■ **Directions for this task**: Return each line of the listing that contains the string "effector".

■ **Material provided**:
------------------------------------------------

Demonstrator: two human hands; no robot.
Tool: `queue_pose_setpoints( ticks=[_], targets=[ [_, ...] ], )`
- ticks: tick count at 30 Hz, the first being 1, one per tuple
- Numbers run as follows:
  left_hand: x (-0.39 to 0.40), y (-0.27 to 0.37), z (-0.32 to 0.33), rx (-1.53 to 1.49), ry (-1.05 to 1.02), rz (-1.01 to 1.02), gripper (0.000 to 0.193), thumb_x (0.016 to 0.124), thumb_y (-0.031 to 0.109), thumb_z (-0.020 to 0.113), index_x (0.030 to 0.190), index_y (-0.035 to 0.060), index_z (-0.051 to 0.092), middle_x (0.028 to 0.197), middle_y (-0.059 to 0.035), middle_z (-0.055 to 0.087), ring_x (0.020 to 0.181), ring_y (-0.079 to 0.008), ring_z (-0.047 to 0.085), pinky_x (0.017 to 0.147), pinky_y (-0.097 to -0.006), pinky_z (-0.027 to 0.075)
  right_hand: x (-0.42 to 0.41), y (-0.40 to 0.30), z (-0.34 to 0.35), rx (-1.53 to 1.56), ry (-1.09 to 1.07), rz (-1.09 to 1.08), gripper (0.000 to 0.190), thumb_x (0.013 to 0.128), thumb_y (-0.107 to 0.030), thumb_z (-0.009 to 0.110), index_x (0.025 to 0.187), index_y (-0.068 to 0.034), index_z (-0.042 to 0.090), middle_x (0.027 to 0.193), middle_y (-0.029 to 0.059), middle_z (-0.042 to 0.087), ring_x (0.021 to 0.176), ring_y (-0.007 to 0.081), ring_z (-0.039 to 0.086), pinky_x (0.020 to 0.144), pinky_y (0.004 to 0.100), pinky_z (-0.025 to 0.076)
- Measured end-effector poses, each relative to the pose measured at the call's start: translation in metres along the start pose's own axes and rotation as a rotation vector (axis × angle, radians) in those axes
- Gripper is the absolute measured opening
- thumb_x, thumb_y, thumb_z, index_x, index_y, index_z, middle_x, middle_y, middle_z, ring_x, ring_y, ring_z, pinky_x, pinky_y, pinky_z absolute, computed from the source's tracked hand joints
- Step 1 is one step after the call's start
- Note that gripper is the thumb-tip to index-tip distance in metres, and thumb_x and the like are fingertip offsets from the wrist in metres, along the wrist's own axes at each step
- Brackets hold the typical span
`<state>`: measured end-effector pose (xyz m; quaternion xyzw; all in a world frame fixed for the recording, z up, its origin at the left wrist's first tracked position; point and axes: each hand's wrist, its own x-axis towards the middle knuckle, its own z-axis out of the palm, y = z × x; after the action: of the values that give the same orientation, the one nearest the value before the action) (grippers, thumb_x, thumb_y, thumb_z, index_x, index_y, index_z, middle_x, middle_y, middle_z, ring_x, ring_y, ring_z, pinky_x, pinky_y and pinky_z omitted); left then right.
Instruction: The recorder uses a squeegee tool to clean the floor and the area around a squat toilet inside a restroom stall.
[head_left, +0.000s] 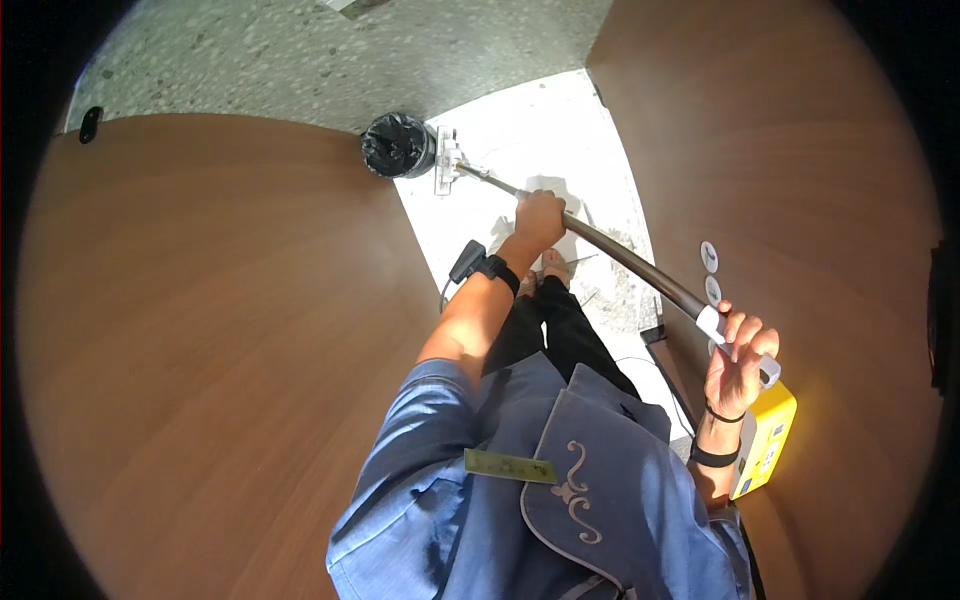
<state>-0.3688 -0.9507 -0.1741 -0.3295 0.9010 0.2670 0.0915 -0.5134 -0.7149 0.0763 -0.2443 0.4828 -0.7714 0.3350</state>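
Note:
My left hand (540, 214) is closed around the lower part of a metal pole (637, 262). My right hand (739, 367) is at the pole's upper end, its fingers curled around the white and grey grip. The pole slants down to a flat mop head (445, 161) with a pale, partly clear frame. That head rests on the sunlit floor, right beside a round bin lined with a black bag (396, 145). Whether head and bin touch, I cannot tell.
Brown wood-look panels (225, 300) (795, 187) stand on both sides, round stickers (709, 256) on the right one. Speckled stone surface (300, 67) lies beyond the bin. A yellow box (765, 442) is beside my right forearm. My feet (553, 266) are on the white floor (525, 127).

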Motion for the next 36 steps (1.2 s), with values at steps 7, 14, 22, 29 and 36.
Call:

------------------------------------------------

■ **Task answer**:
- Measured end-effector poses, each relative to the pose measured at the call's start: translation in metres along the start pose's own axes and rotation as a rotation vector (axis × angle, radians) in those axes
`<state>`: measured end-effector pose (xyz m; quaternion xyzw; all in a world frame fixed for the recording, z up, its origin at the left wrist's first tracked position; point and axes: each hand's wrist, its own x-axis towards the middle knuckle, its own z-axis out of the palm, y = z × x; after the action: of the values that give the same orientation, the one nearest the value before the action) (grippers, thumb_x, thumb_y, thumb_z, index_x, index_y, index_z, middle_x, middle_y, middle_z, ring_x, ring_y, ring_z, pinky_x, pinky_y and pinky_z omitted); left then right.

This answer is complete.